As respiratory illnesses surge this winter, there’s one symptom many patients hope will just go away: the dreaded cough.
“At this time of year, many people suffer from minor coughs due to common colds, allergies or sinus irritation with post-nasal drip,” Dr. Whitney Hardy, family medicine physician at Ochsner Health in New Orleans, Louisiana, told Fox News Digital.
One of the most common causes of a nagging cough is known as post-nasal drip, which occurs when the insides of the nasal passages become congested.
Often, this stems from a viral infection or an allergy trigger, according to the American Lung Association’s website.
Eventually, the nasal discharge drips to the back of the throat, causing the body to cough reflexively.
In some cases, coughs can be very debilitating, but in other cases they can resolve on their own without affecting daily activities — so it’s not always easy to know when to seek medical attention.
Here’s what the experts say you should know.
Why do we cough?
“A cough is a natural reflex in response to things like excess moisture in the lungs, foreign objects and mucus-producing infections,” Hardy told Fox News Digital.
After the irritant tickles the throat or airways, it sends a message to the brain that there is something in the body that shouldn’t be there, according to Mayo Clinic’s website.
The brain then sends a message to the chest muscles to cough in order to get the irritant out of the body.
It’s natural for people to cough from time to time — but if the symptom becomes severe or persists for too long, it can irritate the lung and induce even more coughing.
Too much coughing can lead to trouble sleeping, dizziness, headaches, vomiting, fainting, chest pain and even broken ribs, Mayo Clinic noted.
“This mechanism is important when we have an active infection and need to remove pus or fluid that will create further damage in the lung if it persists,” Dr. Baljinder S. Sidhu, a pulmonologist and sleep specialist who is the partner of Pacific Coast Critical Care Group in Southern California, told Fox News Digital.
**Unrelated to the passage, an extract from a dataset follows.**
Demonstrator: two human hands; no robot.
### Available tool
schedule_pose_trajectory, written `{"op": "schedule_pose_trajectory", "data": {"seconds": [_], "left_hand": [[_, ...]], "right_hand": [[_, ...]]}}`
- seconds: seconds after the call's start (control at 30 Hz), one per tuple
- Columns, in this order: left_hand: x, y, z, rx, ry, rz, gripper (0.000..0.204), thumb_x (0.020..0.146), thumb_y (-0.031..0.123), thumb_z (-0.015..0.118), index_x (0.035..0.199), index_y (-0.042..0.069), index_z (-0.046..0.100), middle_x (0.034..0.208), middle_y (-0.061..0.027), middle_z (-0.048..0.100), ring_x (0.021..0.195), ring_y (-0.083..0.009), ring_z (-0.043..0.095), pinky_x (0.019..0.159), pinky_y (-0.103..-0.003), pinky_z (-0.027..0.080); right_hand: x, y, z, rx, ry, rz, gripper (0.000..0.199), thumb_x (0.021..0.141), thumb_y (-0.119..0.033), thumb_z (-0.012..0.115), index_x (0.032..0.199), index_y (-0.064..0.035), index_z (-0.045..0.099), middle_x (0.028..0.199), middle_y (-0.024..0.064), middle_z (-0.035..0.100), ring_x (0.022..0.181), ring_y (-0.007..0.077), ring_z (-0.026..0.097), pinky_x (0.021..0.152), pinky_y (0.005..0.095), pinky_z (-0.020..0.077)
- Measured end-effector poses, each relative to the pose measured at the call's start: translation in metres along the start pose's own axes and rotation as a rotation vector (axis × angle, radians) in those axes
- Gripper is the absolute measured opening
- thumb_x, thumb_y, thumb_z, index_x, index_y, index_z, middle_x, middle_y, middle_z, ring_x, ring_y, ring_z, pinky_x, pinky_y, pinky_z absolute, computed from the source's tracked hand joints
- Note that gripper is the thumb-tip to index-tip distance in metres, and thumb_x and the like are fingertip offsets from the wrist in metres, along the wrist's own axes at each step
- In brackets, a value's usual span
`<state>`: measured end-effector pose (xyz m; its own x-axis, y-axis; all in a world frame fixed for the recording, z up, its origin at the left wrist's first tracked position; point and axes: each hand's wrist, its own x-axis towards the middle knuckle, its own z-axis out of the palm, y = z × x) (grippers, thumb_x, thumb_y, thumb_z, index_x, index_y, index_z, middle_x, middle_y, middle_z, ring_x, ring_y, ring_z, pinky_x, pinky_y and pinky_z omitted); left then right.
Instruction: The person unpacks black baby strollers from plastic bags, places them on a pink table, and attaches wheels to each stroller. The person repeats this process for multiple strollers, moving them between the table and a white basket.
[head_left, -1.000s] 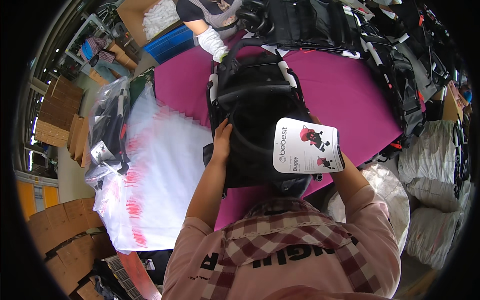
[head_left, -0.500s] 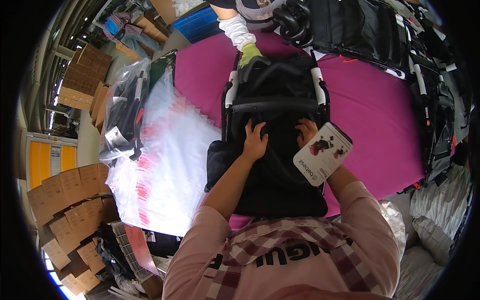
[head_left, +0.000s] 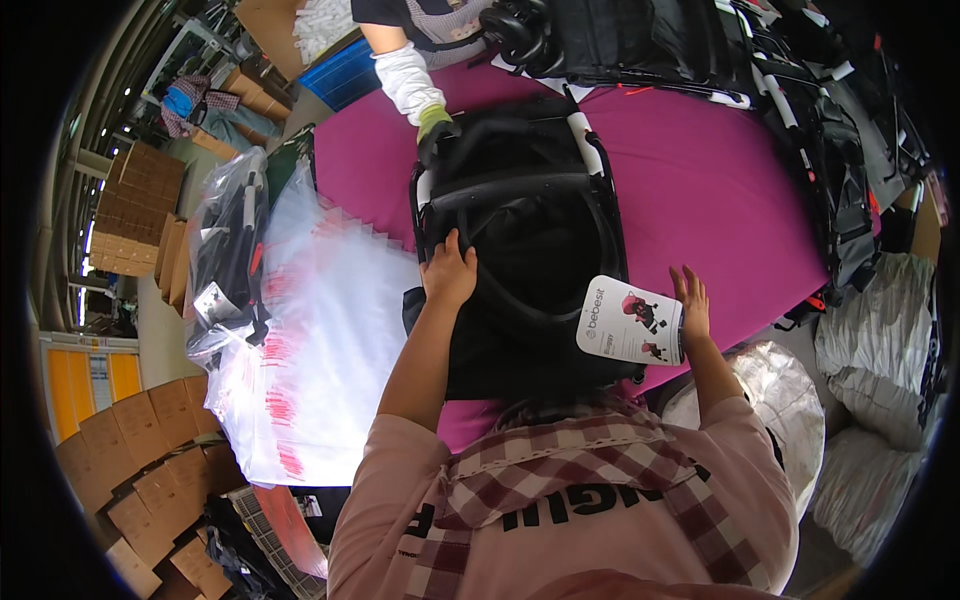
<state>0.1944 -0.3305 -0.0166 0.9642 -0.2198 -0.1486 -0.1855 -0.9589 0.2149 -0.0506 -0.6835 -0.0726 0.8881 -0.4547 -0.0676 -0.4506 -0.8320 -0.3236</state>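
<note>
A folded black stroller (head_left: 545,235) lies on the purple-covered table in front of me, its white-sleeved side tubes towards the far end. My left hand (head_left: 450,272) rests on its left side by the curved black bar, fingers apart. Off the stroller's near right corner, my right hand (head_left: 692,308) is raised over the table edge with fingers spread. Beside that hand, over the stroller's right edge, a white printed card (head_left: 630,320) with stroller pictures stands out; how it is attached is hidden. Across the table, a co-worker's gloved hand (head_left: 436,135) touches the stroller's far left corner.
Clear plastic bags (head_left: 330,350) are fanned out at the table's left, beside a bagged stroller (head_left: 228,260). More folded strollers (head_left: 650,45) lie along the far and right edges. Cartons (head_left: 130,400) are stacked at left. Silvery wrapped bundles (head_left: 870,350) stand at right.
My right hand has left the stroller and moved right and nearer. The card has turned and now shows beside it. The stroller appears shifted left and slightly turned; my left hand remains on it.
</note>
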Motion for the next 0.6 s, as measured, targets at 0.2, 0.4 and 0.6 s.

“Lingering cough is often caused by irritated lung mucosa with minimal triggers.”
What are the different types of coughs?
A cough that lasts less than three weeks is known as an acute cough, per Mayo Clinic.
“An acute cough typically occurs with a viral or bacterial infection, such as the flu or pneumonia,” Hardy said.
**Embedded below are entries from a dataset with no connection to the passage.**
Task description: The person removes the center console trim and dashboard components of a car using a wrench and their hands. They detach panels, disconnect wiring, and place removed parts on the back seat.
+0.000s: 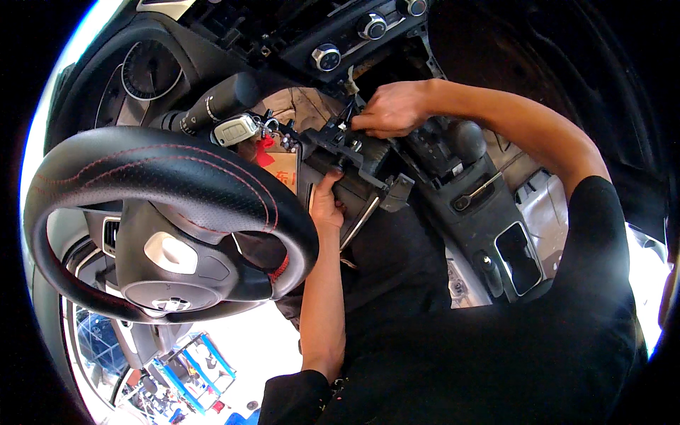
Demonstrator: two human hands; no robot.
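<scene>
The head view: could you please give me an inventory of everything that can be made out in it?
Steering wheel: one, black with red stitching, left
Gauge: one clearly seen, dark, upper left
Stalk: one, black, above the wheel
Key: one, pale grey, by the stalk's tip
Ribbon: one, red, below the key
Knobs: three, black and silver, top
Wires: count unclear, mostly dark, by the right hand
Black part: one, black, between the hands
Gear lever: one, black, right of centre
Console: one, dark grey, right
Rack: one, blue, outside, lower left
Sleeves: two, black, lower middle and right
Left hand: one, bare, centre
Right hand: one, bare, upper centre
</scene>
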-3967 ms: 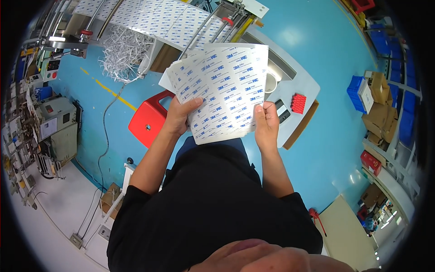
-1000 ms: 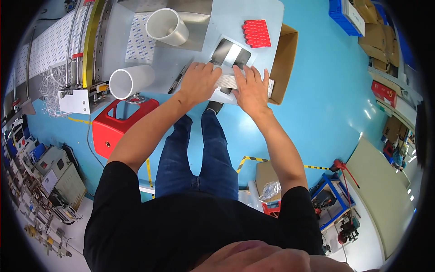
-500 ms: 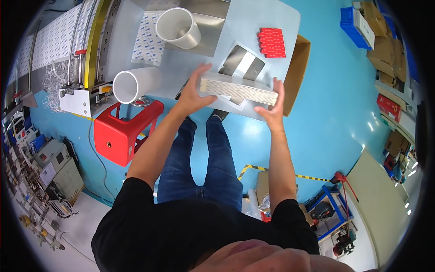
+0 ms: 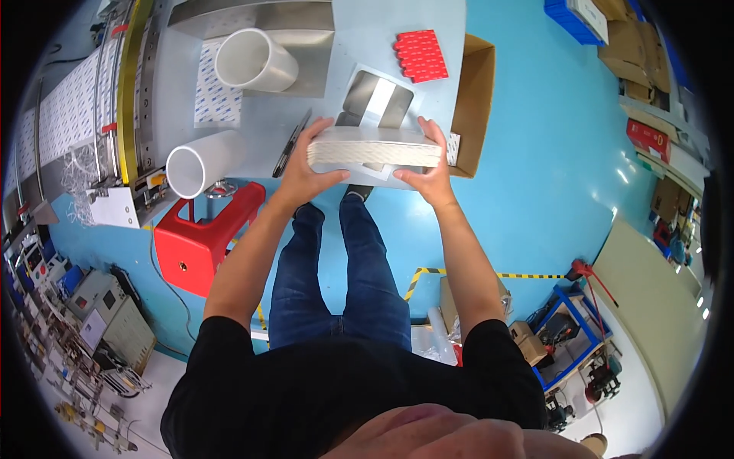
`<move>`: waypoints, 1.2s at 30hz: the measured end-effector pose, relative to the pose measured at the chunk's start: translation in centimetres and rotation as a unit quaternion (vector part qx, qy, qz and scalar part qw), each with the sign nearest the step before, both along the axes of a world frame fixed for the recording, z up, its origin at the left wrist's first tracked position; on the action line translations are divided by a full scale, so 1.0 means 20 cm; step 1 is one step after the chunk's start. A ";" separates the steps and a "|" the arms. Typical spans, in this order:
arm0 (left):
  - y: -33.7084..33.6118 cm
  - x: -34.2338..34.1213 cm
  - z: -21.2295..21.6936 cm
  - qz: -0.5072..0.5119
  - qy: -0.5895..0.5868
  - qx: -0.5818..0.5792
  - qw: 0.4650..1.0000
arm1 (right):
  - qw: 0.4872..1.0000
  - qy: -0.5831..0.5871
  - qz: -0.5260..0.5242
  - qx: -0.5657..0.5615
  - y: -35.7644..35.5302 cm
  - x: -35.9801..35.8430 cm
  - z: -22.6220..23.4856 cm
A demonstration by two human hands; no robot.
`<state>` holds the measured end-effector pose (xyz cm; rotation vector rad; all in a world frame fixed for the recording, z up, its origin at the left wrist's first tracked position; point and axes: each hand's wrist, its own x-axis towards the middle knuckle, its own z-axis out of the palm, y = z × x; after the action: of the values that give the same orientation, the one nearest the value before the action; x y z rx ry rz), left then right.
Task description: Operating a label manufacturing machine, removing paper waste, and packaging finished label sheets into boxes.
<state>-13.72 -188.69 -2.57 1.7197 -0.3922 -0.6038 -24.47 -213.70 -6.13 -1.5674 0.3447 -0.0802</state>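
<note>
Between my two hands is a thick stack of white sheets, held on edge so that its layered side faces me. My left hand grips the left end, fingers behind and thumb in front. At the other end my right hand holds it the same way. Beyond the stack, partly covered by it, a metal plate with a white strip lies on the grey table. A dark, slim pen-like tool rests left of my left hand.
Two white tubes stand or lie at left: one upright, one on its side. A red notched pad lies far right on the table. A cardboard box adjoins the right edge. A red stool and a yellow-barred machine are left.
The stack has gone from sloping down to the right to nearly level. My hands have moved left in view with it. The table's things have shifted left and up as the view turned.
</note>
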 end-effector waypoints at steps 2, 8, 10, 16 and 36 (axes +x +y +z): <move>0.00 0.01 -0.02 0.002 -0.012 0.007 1.000 | 0.999 0.007 0.024 -0.019 -0.03 -0.02 0.02; -0.02 0.04 0.06 -0.005 -0.018 0.036 0.999 | 0.996 0.034 0.002 -0.076 -0.05 -0.01 0.16; 0.00 0.10 0.17 -0.087 -0.276 0.112 0.950 | 0.975 0.011 0.058 -0.213 -0.09 0.03 0.30; -0.23 0.10 0.22 -0.282 -0.351 0.229 0.863 | 0.809 -0.050 0.261 -0.524 0.01 0.21 0.46; -0.15 0.02 0.79 -0.312 0.004 0.197 0.930 | 0.967 -0.040 -0.185 -0.172 -0.10 -0.14 1.03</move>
<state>-13.41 -191.75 13.18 1.9686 -0.8746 -1.2151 -27.18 -215.78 14.47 -1.8186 0.5812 -0.5149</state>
“Sometimes, this type of cough can last up to three weeks, even after infection symptoms clear,” she added.
“Acute coughs are dry and get worse during the day, but almost completely stop at night.”
Lung irritants such as smoke, dust and chemicals are also common causes of an acute cough.
A subacute cough lasts between three and eight weeks, and often occurs after a lingering respiratory infection, experts say.
A cough lasting for more than eight weeks is known as a chronic cough, according to the American Lung Association.
Asthma, gastroesophageal reflux disease (GERD) and a blood pressure medication known as lisinopril can all lead to a chronic cough.
Some life-threatening conditions, such as lung cancer and heart failure (where fluid from the heart backs up into the lung), may also cause a chronic cough, experts warned.
“Most coughs associated with a recent cold or viral illness will resolve on their own without additional treatment,” Liz Husted, M.D., a family medicine physician at Mayo Clinic Health System in La Crosse, Wisconsin, told Fox News Digital.
“A cough after a viral illness can commonly last up to six weeks; typically, no additional treatment is needed.”
When does a cough become worrisome?
“A cough is always a concern when accompanied by shortness of breath or chest pain,” Husted said.
“This is to be evaluated by a physician right away.”
Always see a doctor if your cough lasts for more than eight weeks, as it may be necessary to get a chest X-ray to help diagnose the cause, the American Lung Association states on its website.
Regardless of how long your cough lasts, experts recommend seeing a doctor if you experience severe cough, fever, difficulty breathing or wheezing.
Phlegm with pus (thick green discharge) or blood, chills, night sweats and weight loss are other red flags that indicate the need for medical attention.
Should you use home remedies?
Over-the-counter (OTC) cough medicines are safe for adults to take for acute coughs, as long as the cough is not associated with any worrisome symptoms, according to experts. (Check with your doctor to be sure.)
“These over-the-counter medications are usually a combination of several medications, including dextromethorphan, guaifenesin, phenylephrine and/or Tylenol,” Sidhu said.
Dextromethorphan is a cough suppressant that acts directly on cough receptors, the doctor noted.
Guaifenesin works by making mucus thinner and easier to bring up so that less irritant is left behind.
“Phenylephrine is a decongestant that helps treat nasal congestion and postnasal drip,” Sidhu said.
Parents or caregivers should check with their pediatrician first before administering cough medications to children, experts advise.
Also, OTC medications only treat the symptoms — not the underlying cause.
Past research has shown that they are no more effective than placebo medications in treating coughs.
“To help with an ongoing cough, use of a humidifier is recommended to keep plenty of moisture in your immediate atmosphere,” Hardy added.